Sorry for the long absence. Things have been busy on this side of the Atlantic.
Wednesday Jason and I headed back into the Gamla Stan. We ate lunch at the chokladkoppen – a little place in the old city that specializes in chocolate (but we didn’t get that, we got sandwiches). Then we wandered a bit and I am happy to report that the kids are quick studies when it comes to developing an appreciation for old doors and old door hardware. At one point we walked by a building from 1454. We told them that when the building was built people in Europe didn’t even know North America existed. They couldn’t really grasp it. Anyway, we were wandering to find this old gothic triangle with a really funky and eroding statue. It is a place I happened upon once and really love but I have waled the entire Gamla Stan and not found it. I could have sworn it was in Stockholm but maybe it is actually in Barcelona… After wandering for a bit we watched the changing of the guards at the royal palace. The kids loved it, especially a demonstration of the drum rolls and bugle calls that have traditionally been used by Swedish fighters. The demonstration provided a great opportunity to talk about what tones and rhythms (and instruments) have been used for in human history and how recent communication technology has profoundly changed the way people relay information. Then we went to the Livrustkammaren. It was a great museum – just the right size for kids with 6 regular exhibit halls 2 great palace themed playrooms, and a small but exquisite collection of coaches. The first exhibit hall displays the clothing worn by 3 or 4 different Swedish Kings at the time of their untimely deaths (2 assassinations and 2 in battle). As we read the display descriptions Jie-jie said, “There are a lot of sad stories in this room. Do you think they have any Princesses clothes?’ Other exhibits did have 200 – 400 year old wedding gowns worn by Swedish royalty, equally old clothes and toys of some of the former Royal children, etc. I think that museum is definitely worth a trip – particularly with younger kids.

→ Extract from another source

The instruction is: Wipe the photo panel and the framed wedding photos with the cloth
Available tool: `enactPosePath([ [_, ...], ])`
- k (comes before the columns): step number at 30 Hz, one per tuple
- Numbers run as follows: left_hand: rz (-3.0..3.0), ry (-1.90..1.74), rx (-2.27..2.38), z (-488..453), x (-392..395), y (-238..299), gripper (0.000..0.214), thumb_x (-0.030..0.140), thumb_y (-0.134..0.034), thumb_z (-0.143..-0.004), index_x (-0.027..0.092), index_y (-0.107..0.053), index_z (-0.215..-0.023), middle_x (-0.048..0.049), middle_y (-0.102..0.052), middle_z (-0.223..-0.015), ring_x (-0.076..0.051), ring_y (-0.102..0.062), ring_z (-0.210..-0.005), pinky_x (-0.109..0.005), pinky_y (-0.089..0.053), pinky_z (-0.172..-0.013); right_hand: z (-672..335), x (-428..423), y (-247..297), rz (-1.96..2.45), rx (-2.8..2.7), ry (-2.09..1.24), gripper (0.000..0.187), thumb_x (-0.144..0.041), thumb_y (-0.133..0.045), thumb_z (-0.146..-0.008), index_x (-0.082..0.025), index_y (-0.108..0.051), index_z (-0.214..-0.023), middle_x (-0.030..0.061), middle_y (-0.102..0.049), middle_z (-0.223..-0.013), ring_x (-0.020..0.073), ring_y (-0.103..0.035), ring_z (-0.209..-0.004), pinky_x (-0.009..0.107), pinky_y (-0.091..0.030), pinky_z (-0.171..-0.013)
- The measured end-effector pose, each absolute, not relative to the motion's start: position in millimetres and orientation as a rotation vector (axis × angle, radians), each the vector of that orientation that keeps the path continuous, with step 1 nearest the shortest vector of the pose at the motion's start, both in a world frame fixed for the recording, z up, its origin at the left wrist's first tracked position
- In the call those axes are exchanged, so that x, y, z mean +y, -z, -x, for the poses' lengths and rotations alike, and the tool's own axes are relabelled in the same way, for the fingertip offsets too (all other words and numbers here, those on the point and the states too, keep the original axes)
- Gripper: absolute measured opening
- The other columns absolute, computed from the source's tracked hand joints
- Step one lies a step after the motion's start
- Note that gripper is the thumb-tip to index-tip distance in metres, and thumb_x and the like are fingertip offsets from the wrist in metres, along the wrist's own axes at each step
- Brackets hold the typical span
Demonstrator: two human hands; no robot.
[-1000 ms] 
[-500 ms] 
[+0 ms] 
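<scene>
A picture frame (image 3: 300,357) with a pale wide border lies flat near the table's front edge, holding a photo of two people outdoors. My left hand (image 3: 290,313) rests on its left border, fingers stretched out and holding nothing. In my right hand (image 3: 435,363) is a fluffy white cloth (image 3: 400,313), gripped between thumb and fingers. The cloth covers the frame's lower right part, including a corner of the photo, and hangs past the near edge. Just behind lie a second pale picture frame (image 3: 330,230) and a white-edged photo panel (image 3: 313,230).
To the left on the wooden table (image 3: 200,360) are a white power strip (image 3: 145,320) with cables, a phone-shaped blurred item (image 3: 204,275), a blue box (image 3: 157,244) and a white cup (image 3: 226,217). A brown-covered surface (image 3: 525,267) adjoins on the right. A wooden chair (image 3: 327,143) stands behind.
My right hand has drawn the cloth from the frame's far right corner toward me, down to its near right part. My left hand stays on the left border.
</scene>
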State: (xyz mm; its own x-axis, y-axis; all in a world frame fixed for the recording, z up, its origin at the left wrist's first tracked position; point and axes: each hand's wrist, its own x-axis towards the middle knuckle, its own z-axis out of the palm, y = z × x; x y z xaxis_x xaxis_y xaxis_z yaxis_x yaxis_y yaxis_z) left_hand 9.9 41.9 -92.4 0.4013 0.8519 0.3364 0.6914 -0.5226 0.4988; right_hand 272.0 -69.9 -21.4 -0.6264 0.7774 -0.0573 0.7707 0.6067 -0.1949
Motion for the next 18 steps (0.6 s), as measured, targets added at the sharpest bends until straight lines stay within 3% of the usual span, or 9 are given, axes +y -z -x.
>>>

Thursday afternoon we packed our bags and headed to the ferry terminal. There we boarded Tallink’s Baltic Queen for the overnight cruise from Stockholm to Tallinn, Estonia. Having never taken any kind of cruise on large ships for longer than a few hours and having never been to Estonia I had no idea what to expect. What a riot! Our cabin was just like a second class train cabin (2 up, 2 down bunks) with a window in between. In addition, however, we did have a porthole and a bathroom. Upon boarding there was a mariachi band playing and greeting us in Spanish because right now it’s Carnivale Latino on the Tallink line. We dropped of our bags and headed over to dinner – a giant buffet of eastern and northern European food with a spattering of “Flavors of Cuba” – ball park nachos, mango flan, black beans and rice, pulled pork. After dinner we located the bar adjacent to the kids playroom. We watched through the glass wall and drank bad mojitos while the kids tore around their indoor jungle gym. We decided to go for broke and let it be a very late night for them (and us) so we went to watch a salsa band in the grand theater. The place was so wonderfully tacky – a sequined blue curtain with neon blue peacocks on either side of the stage. On stage was the band, direct from Cuba. After the band finished, adults were invited to join a game of limbo for prices (wine and chocoalte). Jason and Erik competed, Katarina and I will compete on the return trip. Then we watched the floor show. The costumes were over the top and somewhat offensively designed to look “primitive” or jungle-like but, all the same, it was a blast!
This morning we arrived in Tallinn and checked into the delightfully tacky Tallink Spa and Conference Hotel, which is decidedly not 4 stars whatever the website says. Our room is quite large, with a double bed and 2 fold outs. There are red neon lights, a painting of what looks like a woman’s derriere above the bed, and everything is slightly off and over-wrought (mirrors in bathroom are too high, lots of odd empty spaces, mismatched and overly gregarious detailing and prints, etc. The substantial spa area is set up to have a kind of Roman bath feel with lots of nude neo-classical statues around. To put it succinctly, the space consists of odd neon shapes and modern lines mixed with neo-classical accents and the whole space is populated by Swedish and Russian tourists. I love it!
We walked for a bit in Tallinn’s old town which we have been told is one of the largest and most complete medieval towns in existence. It was cool but the weather was junky so we didn’t last long before we stopped in a Russian restaurant for lunch. After an afternoon of swimming we met a friend for dinner at Olde Hansa, a “medieval” restaurant where the staff are in costume and 3 musicians play the old songs on a fife, a lute and a tambourine. The food was good and it was different meal featuring wild game (elk, bear) and other interesting things – cinnamon beer, juniper cheese, turnips, barley and garlic. All the same, it was a bit overdone (for example when the server referred to the tip as a “squirrel skins”) and I felt it was only slightly more genuine than medieval times. But all the same, I loved it!
So, as you can tell, I am having a great time on this short trip to Tallinn, Estonia.